Since we're commenting on a pg essay, IIRC startups are said to be the place where you CAN play it straight and get rewarded justly. The core idea being you can't fake or politic your way into making something users want.
I wish I could find the link to the essay that directly states this but I'm having trouble finding it now (and my Google-fu doesn't seem to be strong enough to locate it).
I really don't think this is the case anymore unfortunately, at least in my experience.
My anecdote: I worked at a startup for 4 months and I was basically playing it straight, ie, a loser. My CEO constantly kept pushing the idea of releasing a shitty product which just barely worked. His justification was that there were giant foreign competitors that raised millions of $ with admittedly very shitty products. Like I'm talking about forms that barely worked in their shitty React Native mobile apps. Anyway, our product was shitty and our users did not use the damn thing (poor retention). However, there was an easy/cheap way to grow quite quickly due to the nature of the service. It was all too much for me and I quit.
Anyway, it really dawned on me during the last few months that my boss didn't actually care about the product - he was playing the game of growing at all costs, put the nice numbers on a chart, and raise the next round of funds from VCs (a lot of them showed interest from the outside). And to be really frank, if he was honest with me that this was the actual game, that he wanted to get acquired or do an IPO purely based on growth metrics, it would be easier for me to understand. Instead, he kept talking about revolutionizing education with technology and that left a lot of us absolutely baffled.
I remember that essay too. I think at the time, he was probably correct but now (at least as an outsider, from a distance) it has become as much a game as the corporate world. The idea of being a founder eventually became as much a trope as being a company man, so I'm not so sure its a viable solution anymore.
Then again, I've never been in a startup or a founder so what do I know?
I have seen former employees of mine join companies started in YC, and the ethos I've seen around YC in that way reminds me of how my great grandmother talked about working at General Electric. It's a decentralized Empire in vibe, with all the games and politics. It was really difficult to deprogram people once caught by the allure. People think in terms of their programs, like cookie cutters.

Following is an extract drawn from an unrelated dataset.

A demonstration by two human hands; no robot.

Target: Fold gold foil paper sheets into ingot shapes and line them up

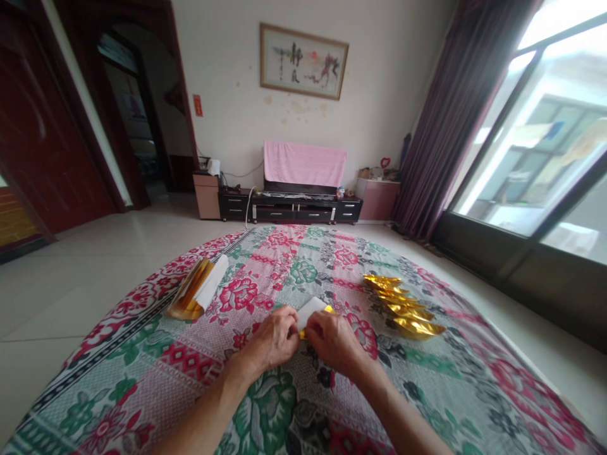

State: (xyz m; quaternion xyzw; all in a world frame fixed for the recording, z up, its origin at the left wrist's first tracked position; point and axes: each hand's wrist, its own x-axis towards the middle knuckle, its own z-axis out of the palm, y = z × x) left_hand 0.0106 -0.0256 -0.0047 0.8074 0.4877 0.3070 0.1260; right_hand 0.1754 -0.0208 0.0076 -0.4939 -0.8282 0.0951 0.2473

Structuring SAFEs, doing mentoring and creating batches, and creating a kind of orthodoxy based on unorthodoxy done better, definitely hit a stale point. I think it's even to the point the founders could return and do it again based on what they learned, with more "stay hungry, stay foolish" again, albeit with veteran wisdom now, and it would be revolutionary all over again, upending its own past.
I'm pretty sure that's the one! Takes a bit to get to the punchline but the idea that you want to look for tests that are unhackable is the big idea (and making a good product to get lots of users is the exemplar for an unhackable test).
Yeah i recall that essay. But getting a startup financed as a founder is a different story altogether. When you're asking people to invest on faith ( regardless of your MRR or what have you ), politics if back in the picture.
I wish I could find the link to the essay that directly states this but I'm having trouble finding it now (and my Google-fu doesn't seem to be strong enough to locate it).